Anyway, so I used up all my courage points on seeing her, and therefore never went to a counselor again even in the years after grad school when I was even more depressed and digging my way into debt because I couldn't stop spending. I eventually got out of it, but GAH.
Over 15 years ago and I still want to meet her and punch her in the fucking face.
Reply
Funny: The very first appointment I had at that place, when I took a long test and talked with a different psychiatric nurse before getting in to talk to the doctor who ran the practice and gave the official diagnosis. She took me into a room and said "Don't worry if you see things moving in the air vents.
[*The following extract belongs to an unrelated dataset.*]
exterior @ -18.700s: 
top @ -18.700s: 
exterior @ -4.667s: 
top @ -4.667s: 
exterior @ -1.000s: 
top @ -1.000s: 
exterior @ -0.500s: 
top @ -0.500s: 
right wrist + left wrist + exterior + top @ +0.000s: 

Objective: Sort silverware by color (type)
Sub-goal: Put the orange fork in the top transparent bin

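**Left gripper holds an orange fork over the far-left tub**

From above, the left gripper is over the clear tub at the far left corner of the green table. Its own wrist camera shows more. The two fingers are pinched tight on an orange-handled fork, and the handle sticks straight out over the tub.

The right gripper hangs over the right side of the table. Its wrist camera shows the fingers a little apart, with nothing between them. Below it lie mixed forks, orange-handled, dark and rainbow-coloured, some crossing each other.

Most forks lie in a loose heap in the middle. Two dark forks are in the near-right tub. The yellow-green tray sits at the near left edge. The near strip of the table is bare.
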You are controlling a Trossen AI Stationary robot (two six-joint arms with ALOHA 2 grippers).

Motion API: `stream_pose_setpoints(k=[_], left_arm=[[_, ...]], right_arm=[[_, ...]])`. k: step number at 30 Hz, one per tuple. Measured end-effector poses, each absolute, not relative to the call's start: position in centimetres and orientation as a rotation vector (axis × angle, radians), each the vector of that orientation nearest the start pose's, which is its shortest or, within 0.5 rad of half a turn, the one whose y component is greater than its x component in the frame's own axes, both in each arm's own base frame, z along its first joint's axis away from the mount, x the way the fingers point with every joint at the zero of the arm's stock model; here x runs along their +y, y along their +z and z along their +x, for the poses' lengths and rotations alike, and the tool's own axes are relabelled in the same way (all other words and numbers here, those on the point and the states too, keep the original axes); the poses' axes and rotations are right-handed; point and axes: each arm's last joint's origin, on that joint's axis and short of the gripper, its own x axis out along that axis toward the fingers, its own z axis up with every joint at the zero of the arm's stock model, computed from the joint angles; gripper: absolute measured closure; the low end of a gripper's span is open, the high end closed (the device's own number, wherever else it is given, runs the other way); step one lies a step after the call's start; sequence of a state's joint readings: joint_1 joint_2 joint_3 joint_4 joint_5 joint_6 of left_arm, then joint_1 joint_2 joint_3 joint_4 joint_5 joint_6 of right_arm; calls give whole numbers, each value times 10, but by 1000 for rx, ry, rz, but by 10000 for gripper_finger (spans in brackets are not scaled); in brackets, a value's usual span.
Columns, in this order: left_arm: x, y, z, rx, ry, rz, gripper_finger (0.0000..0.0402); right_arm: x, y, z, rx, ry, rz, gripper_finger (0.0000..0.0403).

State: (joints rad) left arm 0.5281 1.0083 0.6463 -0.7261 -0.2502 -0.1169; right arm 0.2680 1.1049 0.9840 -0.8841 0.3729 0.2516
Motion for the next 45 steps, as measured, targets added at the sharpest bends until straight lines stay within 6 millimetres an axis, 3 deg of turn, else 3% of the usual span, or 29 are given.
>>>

You're not hallucinating: there really are things moving in there." Which did make me idly wonder if I was hallucinating, because I couldn't see anything moving in there! (But it was reassuring that if I was troubled with hallucinations that in that case I wasn't having any. :))
Reply
I think she wanted to make me feel better about it, but when I start a paper due at 8AM at 10PM the night before it's not just the way I work, there's something much worse going on there, and making me feel better about it is not helping the actual problem.
* It is a point of pride that I never turned a paper in late. I even once took my grad school roommate to the ER and sat in the waiting room typing away on my laptop and turned the paper in the next morning.